There is a harsh reality about the 2010 Toronto Blue Jays, and that is this: they are an all-around weak team amidst an increasingly strong division.
I don't mean this as a criticism of first-year GM Alex Anthopoulos, who has acknowledged that there will be plenty of difficulties in the early-goings as the franchise shifts its focus toward developing young talent and re-stocking the farm system (ironically, the same things that J.P. Ricciardi said he would do when he was hired as GM in 2001). Ultimately, the franchise is moving in the right direction, but that move seems destined to be a slow one.
As far as this season is concerned, it could get ugly. As in, 100 losses ugly. Sure, they have a few nice pieces moving forward (Aaron Hill, Adam Lind, Travis Snider and Ricky Romero, to name a few), but there are two central reasons that this team looks primed for one of the worst seasons in franchise history.
Firstly, the rest of the teams in the AL East also have nice pieces. Of course, little needs to be said about the defending champion Yankees and an already strong Red Sox team that added John Lackey, Adrian Beltre and Marco Scutaro. The Rays, meanwhile, have another year of growth and maturation under their belts and should improve upon last year's slight letdown.
However, the main concern for the Jays within the division is, believe it or not, the Orioles. They aren't likely to contend for the division crown, but Baltimore has made some significant strides and should vastly improve upon their 64 wins from last year. In addition to a solid core of Nick Markakis, Adam Jones, Brian Roberts and catching phenom Matt Wieters, the O's added Kevin Millwood and Garrett Atkins, and re-acquired Miguel Tejada.
These changes are not good news for the Jays, who have to play each of their AL East foes 19 times this year. That's 76 of 162 games against strong and/or improved squads, not to mention another 27 games against 2009 play-off teams and three against the World Series runner-up Philles (armed with newly acquired Roy Halladay).

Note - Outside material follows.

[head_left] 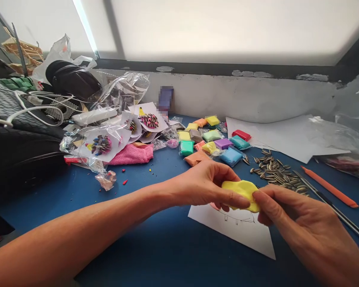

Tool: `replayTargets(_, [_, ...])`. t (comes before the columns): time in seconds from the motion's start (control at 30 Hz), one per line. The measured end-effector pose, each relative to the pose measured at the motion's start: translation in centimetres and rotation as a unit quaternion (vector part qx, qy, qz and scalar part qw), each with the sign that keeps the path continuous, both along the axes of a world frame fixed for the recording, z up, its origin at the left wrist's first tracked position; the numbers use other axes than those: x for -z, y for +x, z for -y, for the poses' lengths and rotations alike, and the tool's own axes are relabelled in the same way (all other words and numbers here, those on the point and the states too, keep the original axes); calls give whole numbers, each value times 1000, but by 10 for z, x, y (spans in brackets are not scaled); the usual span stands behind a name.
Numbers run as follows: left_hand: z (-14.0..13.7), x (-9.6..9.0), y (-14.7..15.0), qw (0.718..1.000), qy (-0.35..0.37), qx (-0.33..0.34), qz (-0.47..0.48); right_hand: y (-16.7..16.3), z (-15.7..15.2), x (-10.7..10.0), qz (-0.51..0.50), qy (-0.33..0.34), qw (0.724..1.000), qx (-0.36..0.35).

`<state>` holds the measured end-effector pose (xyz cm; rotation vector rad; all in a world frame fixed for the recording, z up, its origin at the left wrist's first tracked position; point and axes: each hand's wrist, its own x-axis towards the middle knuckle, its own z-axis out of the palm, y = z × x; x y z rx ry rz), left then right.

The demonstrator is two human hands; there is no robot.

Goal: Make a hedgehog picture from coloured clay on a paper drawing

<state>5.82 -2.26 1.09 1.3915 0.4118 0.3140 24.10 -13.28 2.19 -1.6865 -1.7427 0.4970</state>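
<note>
A flattened lump of yellow modelling clay (241, 190) is held up between both hands. My left hand (208, 185) pinches its left side, thumb in front and fingers behind. At the clay's right edge, my right hand (299, 219) grips it between thumb and index finger. Below the hands lies a white sheet of paper (236, 235) with a pen line drawing, partly covered by my left hand. Just beyond the clay is a pile of striped sunflower seeds (277, 171). Wrapped blocks of coloured clay, among them a blue pack (231, 156), lie behind the left hand.
An orange pen (330, 186) and a craft knife (332, 207) lie on the right. At the left are a black bag (24, 159), a pink cloth (131, 154) and seed-decorated paper pieces (149, 119). White paper (275, 133) rests against the back wall.
</note>
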Motion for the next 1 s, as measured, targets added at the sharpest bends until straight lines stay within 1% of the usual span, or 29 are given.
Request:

The second reason is more internal – specifically, the pitching staff. Even with Doc in tow last season, the Jays' staff ranked 22nd in the league in team ERA. Of their 10 complete games, nine were courtesy of Halladay. Of their four shutouts, all four belonged to number 32. And just think of what the team needs to replace: 239 innings pitched, 32 starts, 22 quality starts and a 2.79 ERA.
And where are they going to fill the void? Well, you got me. Of the prospective rotation (Romero, Shaun Marcum, Brandon Morrow, Brett Cecil, Marc Rzepcynski), no one has come close to matching any of those numbers in any individual season. Throw in a few injuries over the course of the season (these are the Jays, after all) and you could be looking at one big mess.